Skolastik düşüncede ise akıl Tanrı’yı bilmek, anlamak, aynı zamanda onun yaratışındaki mucizeyi, muhteşemliği idrak edebilmek için kullanılır. Dolayısıyla skolastik akıl doğrulayıcı bir akıldır (doğrulama üzerine kuruludur). Sürekli olumlayan, belli bir şeyin varlığını doğrulamaya odaklanan akıl… Her şey sabittir, üzerinde konuşulacak tartışılacak bir şey yoktur, insan aklı O’na nasıl hizmet edebileceği konusuna odaklanmıştır.
Katolisizmde kendini feda etme veya adanmışlık durumu, örneğin rahiplerin evlenmemeleri bu aklın ürünü olarak karşımıza çıkar. Bu akıl biçimi günümüzde kendini farklı şekillerde göstermeye devam etmektedir. Mesela bunun yansımalarını devrimci hareketlerde görebiliriz. Genelde ateist olan bu insanlar şeflerine ve dogma haline dönüştürdükleri ideolojilerine inançla bağlılık gösterirler. Kuşkusuz bu bir çeşit dindir. Bu bağlamda Marksizm, Leninizm, Stalinizm veya Maoizm dininden söz edebiliriz. Çünkü burada tıpkı skolastikte olduğu gibi sabitlenmiş ve doğrulamaya odaklanmış bir aklın varlığı söz konusudur.

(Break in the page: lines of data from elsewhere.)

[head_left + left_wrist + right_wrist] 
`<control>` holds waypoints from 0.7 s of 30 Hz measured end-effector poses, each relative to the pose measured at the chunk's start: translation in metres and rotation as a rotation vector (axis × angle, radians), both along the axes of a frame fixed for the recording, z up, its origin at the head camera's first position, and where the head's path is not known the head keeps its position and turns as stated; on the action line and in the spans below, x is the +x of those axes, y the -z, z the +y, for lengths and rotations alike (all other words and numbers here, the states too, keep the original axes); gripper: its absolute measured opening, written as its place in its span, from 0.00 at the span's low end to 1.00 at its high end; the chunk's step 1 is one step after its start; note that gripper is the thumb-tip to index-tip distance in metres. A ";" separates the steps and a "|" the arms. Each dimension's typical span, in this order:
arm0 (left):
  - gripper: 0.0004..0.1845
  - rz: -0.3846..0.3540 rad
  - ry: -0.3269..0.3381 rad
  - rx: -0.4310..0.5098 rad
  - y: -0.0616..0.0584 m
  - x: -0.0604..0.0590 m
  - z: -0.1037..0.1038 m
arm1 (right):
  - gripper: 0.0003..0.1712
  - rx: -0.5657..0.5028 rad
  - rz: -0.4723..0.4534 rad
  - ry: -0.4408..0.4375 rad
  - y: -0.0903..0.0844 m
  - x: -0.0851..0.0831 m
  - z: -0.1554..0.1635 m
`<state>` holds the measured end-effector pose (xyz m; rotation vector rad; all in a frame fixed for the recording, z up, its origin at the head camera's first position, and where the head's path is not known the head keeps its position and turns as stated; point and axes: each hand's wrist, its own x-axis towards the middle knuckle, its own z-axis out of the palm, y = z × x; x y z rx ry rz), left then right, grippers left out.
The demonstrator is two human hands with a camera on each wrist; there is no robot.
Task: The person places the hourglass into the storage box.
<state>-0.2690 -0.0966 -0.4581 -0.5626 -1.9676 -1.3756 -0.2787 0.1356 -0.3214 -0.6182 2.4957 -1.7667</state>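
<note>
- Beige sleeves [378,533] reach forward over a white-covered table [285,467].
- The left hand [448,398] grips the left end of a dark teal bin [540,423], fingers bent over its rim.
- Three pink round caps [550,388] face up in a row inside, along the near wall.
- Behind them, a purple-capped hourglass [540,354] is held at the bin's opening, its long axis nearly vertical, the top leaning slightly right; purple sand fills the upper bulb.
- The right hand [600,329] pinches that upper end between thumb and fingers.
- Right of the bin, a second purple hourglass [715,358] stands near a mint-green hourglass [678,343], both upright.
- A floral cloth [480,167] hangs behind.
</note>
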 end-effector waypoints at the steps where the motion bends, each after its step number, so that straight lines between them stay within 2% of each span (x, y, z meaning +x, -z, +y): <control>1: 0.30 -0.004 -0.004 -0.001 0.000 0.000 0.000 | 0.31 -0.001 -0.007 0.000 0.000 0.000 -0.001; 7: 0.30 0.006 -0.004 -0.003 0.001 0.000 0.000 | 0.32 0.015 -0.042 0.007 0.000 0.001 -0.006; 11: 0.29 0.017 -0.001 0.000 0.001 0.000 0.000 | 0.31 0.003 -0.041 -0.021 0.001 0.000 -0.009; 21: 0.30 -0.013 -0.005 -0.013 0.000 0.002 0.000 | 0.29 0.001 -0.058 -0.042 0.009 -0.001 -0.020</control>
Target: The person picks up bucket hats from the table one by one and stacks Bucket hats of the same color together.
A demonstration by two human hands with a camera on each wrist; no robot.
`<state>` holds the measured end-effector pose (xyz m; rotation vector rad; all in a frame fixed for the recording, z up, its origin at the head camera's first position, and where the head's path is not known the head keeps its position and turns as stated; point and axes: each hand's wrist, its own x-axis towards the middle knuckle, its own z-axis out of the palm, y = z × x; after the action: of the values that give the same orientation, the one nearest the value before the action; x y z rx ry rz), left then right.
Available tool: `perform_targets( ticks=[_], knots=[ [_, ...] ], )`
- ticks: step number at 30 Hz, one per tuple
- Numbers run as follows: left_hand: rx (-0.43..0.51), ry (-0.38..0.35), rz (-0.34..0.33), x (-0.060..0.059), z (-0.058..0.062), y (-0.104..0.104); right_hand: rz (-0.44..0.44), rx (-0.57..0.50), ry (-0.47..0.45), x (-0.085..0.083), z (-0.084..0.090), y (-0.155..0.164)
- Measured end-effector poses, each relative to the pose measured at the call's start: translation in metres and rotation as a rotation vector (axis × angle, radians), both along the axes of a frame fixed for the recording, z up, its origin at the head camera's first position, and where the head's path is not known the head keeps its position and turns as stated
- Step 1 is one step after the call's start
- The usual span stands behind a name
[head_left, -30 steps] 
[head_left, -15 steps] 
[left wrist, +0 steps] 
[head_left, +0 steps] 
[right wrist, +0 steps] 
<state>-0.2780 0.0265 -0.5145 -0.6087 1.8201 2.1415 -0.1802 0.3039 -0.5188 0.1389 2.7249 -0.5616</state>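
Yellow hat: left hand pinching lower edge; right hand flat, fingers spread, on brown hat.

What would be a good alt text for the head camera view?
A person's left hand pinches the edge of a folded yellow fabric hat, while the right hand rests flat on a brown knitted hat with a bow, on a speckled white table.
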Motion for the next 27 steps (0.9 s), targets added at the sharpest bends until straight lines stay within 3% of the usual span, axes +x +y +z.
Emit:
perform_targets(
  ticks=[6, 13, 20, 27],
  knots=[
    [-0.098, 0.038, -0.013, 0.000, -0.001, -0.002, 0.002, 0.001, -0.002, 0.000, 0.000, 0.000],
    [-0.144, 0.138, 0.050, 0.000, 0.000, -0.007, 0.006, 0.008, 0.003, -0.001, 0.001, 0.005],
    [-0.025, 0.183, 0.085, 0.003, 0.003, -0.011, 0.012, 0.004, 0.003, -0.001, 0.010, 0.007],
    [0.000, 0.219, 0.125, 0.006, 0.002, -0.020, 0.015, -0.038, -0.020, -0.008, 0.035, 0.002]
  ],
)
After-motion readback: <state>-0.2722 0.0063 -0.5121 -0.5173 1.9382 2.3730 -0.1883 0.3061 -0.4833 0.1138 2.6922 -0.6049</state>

İslam aklını da skolastik akılla kıyaslayabiliriz, çünkü İslam aklı da aynı prensiple çalışır. Bu, Ration’dan tamamen farklı bir şeydir, çünkü burada akıl aşkın bir ilkeye gönderme yapar, aşkın bir ilkenin doğrulanmasına dayanır. El-Akl kavramının dayandığı “kazığa bağlı olma” anlamı aşkın bir sabiteyle kurulan ilişkiyi ifade eder ki burada sözü edilen sabite Tanrı’dır. Dolayısıyla bunu Ration’la kıyaslayamayız, çünkü Ration bir özneye içkin, hesaplama ve nicelleştirme özelliğine sahip olan bir akıl biçimidir. Örneğin bir bardağın içindeki su miktarını bilebilir, ölçebilir veya bira bardağıyla çay bardağını kıyaslayabilir fakat aşkın bir özelliği yoktur. Bilim, bilimsel ve teknolojik gelişmeler bu tür bir aklın ve mantığın araç olarak kullanılması yoluyla ortaya çıkar. Bu akıl biçimi var olan nesnelerin bilinmeyen yönlerini “Nedir?” sorusuyla keşfetmeye çalışır. Bilimin dogmalardan farklı olan tarafı yanlışlanabilir olmasıdır. Bilim felsefesinin en önemli tezlerinden birisi budur.
Peki, öyleyse bu akıl biçiminde de bilinmeyene doğru bir yol kat etme yok mu, yani burada Ration’un bilinmeyeni keşfetmek için atılım yapması söz konusu değil mi? Eğer öyleyse bu notada İslam aklıyla bir paralellik kurulamaz mı? Buna iki nedenden dolayı karşı çıkılabilir. Birincisi, Ration özneye aittir, bir diğer ifadeyle sadece insana ait ve ona has bir özelliktir. İkincisi, kuru hesapçıdır, örneğin A+B=AB şeklinde işler. Nesneleri kıyaslayabilen, nesneler arasında bağ kurabilen fakat görünenin ötesine geçemeyen, aşkın bir boyuta sahip olmayan, dolayısıyla müteal olana ilişkin hiçbir açılım yapmayan bir akıl biçimidir. Bu açıdan sözünü ettiğimiz anlamda bilinmeyeni keşfetme gibi bir işlevi yoktur.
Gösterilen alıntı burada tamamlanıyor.